Zwei Aktive, zwei Räder, zwölf Stunden Zeit: Kürzlich starteten der Schwelmer Triathlet Lars Lettmayer und sein Trainingspartner Franco Sedivi vom Seditech Race Team bei der Mountainbike-Weltmeisterschaft in Penzberg am Starnberger See, erkämpften sich mit überragenden Leistungen die Silbermedaille.
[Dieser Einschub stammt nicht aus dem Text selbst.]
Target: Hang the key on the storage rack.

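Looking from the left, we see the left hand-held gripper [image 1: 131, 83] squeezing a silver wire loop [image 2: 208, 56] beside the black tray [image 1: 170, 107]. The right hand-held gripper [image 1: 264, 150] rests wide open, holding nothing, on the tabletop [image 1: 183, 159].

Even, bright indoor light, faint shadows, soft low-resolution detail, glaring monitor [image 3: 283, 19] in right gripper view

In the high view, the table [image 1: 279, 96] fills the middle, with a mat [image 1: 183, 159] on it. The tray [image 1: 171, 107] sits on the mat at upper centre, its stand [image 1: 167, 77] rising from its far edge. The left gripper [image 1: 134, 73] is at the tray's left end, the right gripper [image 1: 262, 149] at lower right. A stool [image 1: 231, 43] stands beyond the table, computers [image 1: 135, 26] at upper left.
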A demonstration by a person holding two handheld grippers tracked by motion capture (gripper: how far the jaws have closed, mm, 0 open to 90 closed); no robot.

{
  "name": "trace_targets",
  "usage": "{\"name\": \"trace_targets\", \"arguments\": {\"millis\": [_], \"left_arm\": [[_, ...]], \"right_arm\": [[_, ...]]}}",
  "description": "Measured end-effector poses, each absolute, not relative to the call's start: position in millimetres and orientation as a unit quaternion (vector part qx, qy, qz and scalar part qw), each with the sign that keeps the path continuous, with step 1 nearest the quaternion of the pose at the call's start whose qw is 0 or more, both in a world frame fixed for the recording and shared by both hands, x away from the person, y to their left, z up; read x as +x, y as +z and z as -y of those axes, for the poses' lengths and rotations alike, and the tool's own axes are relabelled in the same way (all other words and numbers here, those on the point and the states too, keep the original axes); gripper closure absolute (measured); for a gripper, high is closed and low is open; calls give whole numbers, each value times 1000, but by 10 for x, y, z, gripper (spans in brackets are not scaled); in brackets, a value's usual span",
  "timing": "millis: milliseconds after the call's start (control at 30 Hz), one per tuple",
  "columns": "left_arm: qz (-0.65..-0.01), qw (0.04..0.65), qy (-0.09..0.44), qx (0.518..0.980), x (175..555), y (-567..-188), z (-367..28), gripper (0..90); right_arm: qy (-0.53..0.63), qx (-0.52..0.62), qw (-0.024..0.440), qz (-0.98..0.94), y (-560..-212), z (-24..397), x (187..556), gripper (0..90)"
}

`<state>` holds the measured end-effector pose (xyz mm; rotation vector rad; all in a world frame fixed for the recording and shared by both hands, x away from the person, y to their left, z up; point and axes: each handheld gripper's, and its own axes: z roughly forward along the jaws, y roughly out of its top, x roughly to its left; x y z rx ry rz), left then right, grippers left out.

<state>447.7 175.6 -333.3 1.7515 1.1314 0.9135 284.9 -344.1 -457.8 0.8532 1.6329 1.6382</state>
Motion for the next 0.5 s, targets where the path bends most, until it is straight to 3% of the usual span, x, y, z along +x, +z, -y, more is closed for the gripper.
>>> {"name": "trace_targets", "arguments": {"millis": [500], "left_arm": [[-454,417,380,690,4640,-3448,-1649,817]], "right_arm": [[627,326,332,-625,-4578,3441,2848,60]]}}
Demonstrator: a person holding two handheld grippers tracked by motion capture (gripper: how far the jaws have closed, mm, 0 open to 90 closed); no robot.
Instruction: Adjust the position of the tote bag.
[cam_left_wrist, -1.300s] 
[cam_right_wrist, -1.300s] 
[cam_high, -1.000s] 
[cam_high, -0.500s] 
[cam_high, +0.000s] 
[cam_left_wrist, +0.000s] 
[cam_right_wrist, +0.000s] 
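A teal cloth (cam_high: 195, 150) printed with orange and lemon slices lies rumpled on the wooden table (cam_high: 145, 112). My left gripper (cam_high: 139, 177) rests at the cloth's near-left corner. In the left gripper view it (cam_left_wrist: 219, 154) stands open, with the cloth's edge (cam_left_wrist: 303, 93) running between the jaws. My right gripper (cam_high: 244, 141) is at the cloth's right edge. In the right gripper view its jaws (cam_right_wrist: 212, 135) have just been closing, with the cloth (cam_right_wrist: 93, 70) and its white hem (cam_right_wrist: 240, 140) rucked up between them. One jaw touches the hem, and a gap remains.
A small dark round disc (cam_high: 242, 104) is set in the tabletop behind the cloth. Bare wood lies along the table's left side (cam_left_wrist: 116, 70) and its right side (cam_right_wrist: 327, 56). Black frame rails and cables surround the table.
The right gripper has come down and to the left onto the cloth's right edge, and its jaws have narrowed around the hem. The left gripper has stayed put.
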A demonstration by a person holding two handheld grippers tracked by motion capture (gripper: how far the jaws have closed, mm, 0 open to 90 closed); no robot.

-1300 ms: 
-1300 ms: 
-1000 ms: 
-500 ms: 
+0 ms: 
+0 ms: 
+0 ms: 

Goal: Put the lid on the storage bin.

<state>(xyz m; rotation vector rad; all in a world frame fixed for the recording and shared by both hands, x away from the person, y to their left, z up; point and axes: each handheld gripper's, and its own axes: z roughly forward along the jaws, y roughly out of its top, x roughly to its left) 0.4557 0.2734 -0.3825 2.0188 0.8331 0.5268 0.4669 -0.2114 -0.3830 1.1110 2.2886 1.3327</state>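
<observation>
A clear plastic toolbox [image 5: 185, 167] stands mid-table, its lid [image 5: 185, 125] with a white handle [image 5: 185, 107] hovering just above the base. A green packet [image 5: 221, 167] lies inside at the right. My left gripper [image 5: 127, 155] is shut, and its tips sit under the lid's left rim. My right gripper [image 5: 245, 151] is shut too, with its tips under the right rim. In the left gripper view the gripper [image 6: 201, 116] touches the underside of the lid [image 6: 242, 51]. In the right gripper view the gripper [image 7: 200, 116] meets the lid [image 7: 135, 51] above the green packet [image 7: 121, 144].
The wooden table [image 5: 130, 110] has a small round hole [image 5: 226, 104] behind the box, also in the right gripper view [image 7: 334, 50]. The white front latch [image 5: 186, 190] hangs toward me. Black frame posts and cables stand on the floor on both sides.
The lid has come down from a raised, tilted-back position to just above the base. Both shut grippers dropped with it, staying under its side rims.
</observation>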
Bei hochsommerlichen Temperaturen und drückender Luft galt es, die Weltmeister des Vorjahres vom Northwave Team nicht aus den Augen zulassen. „Mit unserer Taktik am Vormittag wollten wir die stärksten Gegner kontrollieren“, erklärt Lettmayer. Kein einfaches Unterfangen, schließlich zog sich der Rundkurs auf nur 4,7 Kilometern, setzte mit je 90 Höhenmetern allerdings mächtig zu. Auch Singeltrails, steile Abfahrten und giftige Anstiege machten es den Aktiven nicht leicht.

Die Konkurrenz war stark

Trotz intensiver Vorbereitung auf diese Weltmeisterschaft mit täglichem Training, konnte das Duo Lettmayer-Sedivi das Tempo der späteren neuen Weltmeister (Team VMax) nicht halten, sodass sich im Verlauf des Rennens ein Kopf-an-Kopf-Rennen zwischen dem Schwelmer Duo und dem Northwave Team um Platz zwei entwickelte. Lars Lettmayer als hervorragender Taktiker und Kämpfer bekannt, bestimmte das Geschehen, um die Konkurrenz, die bereits weniger als eine Minute hinter diesen beiden Teams fuhr, in Schach zu halten. Runde für Runde wechselten sich die Teamkollegen ab, sodass nur eine relativ kurze Erholungspause von etwa elf Minuten für Nahrungsaufnahme u.a. blieb. Angefeuert von zahlreichen Zuschauern am Streckenrand, von Musik, Sprechchören und Plakate versuchte Lettmayer bis zuletzt alle seine Kräfte zu mobilisieren, die letzten Reserven im Sprint aus sich heraus zu holen: Bis zur letzten Kurve vor dem Ziel hielt er sich im Windschatten eines Konkurrenten, ehe er noch einmal kraftvoll in die Pedalen trat und am Ende mit einer Radlänge Vorsprung über die Ziellinie rollte. Das ersehnte Regenbogentrikot streiften sich die verdienten Sieger über, Lettmayer und Sedivi freuten sich dennoch über den erneuten Gewinn der Vizeweltmeisterschaft.